SPIRITUAL NURTURE FOR THE INTERIOR JOURNEY, CONNECTING HEARTS & SOULS

Wednesday, October 23, 2013

She-devil sisters

I'd like you to know my best friend, Kathie. Today is HER day as she defends her dissertation. We've lived through thick and thin together, mostly thick. And I haven't liked watching this so-called process make one of the most brilliant people I know feel less than. She teasingly calls it hazing; I call it ridiculous.

She'll sail through, perhaps a bit bruised, but she'll find and learn the lesson in it all, just as she always does.

So often she has to remind me of her humble Eastern Kentucky origin. She calls herself a boarder-crosser of her foray into higher education. One of her longtime mentors wonders what statistics there are for first-generation Ph.D candidates. I'm sure she defies them.

We met almost 15 years ago and bonded when we were both pregnant: me with my second and her, with her only. The summer after our babies were born, we were out and about all season toting infants and props to all manner of festivals. Her son is my "other child" and my daughters call her their "other mother." I was there through her separation and divorce. She picked me up off the floor when medication withdrawal made me suicidal. She always cooks with my food allergies in mind; I've been privileged enough to read and share some of the dissertation process with her.
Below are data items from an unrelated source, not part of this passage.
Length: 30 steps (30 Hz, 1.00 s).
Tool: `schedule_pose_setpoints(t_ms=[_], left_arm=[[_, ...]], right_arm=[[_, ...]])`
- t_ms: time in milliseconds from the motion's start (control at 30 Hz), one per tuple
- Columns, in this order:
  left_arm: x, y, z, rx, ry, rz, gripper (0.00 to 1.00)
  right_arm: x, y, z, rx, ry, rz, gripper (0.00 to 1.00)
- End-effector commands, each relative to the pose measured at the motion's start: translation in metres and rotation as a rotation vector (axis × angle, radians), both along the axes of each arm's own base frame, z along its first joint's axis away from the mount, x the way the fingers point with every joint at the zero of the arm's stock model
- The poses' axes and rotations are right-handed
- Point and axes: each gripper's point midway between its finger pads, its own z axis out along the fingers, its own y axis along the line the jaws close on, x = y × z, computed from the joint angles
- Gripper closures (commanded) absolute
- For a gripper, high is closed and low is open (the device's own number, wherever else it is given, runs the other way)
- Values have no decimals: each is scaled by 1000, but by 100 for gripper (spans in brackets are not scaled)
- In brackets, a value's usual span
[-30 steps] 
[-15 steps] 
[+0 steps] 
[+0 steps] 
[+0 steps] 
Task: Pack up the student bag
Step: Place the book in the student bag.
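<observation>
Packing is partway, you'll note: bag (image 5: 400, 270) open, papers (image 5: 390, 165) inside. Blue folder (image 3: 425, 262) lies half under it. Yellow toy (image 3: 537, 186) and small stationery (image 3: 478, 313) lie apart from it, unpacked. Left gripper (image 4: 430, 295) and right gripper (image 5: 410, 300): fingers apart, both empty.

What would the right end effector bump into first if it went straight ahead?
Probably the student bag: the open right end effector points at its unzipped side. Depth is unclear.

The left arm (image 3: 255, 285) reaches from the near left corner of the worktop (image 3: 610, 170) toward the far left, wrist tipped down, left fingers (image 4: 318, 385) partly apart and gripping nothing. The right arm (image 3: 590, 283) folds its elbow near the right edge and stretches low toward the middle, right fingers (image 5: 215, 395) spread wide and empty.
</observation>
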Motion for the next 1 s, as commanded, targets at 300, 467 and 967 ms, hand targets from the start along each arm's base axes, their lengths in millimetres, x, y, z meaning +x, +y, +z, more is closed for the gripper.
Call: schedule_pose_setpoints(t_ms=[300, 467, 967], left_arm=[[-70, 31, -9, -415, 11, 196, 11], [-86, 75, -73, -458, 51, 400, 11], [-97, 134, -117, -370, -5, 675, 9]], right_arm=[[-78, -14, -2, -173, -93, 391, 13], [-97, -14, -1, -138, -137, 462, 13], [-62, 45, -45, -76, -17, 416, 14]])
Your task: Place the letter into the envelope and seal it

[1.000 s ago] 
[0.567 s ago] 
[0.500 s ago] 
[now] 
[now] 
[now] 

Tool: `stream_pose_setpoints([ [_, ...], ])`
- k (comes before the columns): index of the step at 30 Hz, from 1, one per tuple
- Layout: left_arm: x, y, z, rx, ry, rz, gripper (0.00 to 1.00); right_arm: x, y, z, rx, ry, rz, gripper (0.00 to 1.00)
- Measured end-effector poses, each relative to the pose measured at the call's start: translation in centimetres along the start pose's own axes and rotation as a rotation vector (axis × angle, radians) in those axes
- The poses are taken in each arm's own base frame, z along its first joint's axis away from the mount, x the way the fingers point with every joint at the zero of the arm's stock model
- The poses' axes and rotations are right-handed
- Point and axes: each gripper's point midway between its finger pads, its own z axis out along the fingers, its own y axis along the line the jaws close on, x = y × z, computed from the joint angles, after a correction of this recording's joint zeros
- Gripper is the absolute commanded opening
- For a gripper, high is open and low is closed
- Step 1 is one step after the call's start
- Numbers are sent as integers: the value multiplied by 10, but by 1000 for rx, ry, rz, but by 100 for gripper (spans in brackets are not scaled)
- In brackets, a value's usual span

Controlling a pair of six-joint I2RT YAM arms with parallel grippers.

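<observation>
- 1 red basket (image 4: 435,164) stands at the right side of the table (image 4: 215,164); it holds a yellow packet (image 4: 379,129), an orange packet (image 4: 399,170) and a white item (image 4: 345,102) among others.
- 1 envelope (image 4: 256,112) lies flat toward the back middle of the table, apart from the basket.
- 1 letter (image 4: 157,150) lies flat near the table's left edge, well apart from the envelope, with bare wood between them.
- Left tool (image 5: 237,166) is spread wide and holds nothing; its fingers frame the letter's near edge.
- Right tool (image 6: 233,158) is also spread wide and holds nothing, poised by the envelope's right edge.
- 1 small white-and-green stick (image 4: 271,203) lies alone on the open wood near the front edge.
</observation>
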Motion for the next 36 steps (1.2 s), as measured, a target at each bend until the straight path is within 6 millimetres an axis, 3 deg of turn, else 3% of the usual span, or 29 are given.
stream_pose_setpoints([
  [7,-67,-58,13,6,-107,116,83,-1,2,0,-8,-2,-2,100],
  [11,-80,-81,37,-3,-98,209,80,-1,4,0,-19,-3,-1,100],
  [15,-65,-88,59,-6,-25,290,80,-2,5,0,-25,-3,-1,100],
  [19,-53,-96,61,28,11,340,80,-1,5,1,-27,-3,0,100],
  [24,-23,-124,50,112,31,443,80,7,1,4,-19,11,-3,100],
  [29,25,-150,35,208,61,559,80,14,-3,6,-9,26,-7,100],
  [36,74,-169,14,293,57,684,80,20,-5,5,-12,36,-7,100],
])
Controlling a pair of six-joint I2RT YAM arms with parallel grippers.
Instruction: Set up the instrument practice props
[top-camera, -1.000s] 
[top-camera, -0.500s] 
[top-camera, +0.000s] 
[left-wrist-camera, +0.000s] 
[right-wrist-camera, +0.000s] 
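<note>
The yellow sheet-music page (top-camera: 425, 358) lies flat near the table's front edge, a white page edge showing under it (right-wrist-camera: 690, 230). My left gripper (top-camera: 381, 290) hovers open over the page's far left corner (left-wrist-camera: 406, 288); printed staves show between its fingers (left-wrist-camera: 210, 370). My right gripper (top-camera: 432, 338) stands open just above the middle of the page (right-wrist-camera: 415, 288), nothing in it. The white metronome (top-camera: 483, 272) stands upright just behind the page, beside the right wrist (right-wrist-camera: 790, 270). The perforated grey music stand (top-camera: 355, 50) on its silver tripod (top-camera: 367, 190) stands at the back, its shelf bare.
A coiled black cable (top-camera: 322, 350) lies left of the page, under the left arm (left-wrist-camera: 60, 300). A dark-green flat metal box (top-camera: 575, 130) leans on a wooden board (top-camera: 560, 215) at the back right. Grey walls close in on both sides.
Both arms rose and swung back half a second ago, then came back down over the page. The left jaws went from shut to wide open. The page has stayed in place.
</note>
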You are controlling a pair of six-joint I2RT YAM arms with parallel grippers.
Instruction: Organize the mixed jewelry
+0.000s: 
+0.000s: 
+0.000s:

At face value, we look very different: single mom, 11 years younger about to get Ph.D and, hopefully, faculty position. Longtime married mom of teens pursuing ministry, writing and art with the only schooling beyond a bachelor's, and the only that appealed to me, from something called "School of the Spirit."

And yet we always seem to be on some spectrum of the same path. She's completing a long educational process and looking at next steps. I am discerning my call to ministry, the balance of life, fibromyalgia and career.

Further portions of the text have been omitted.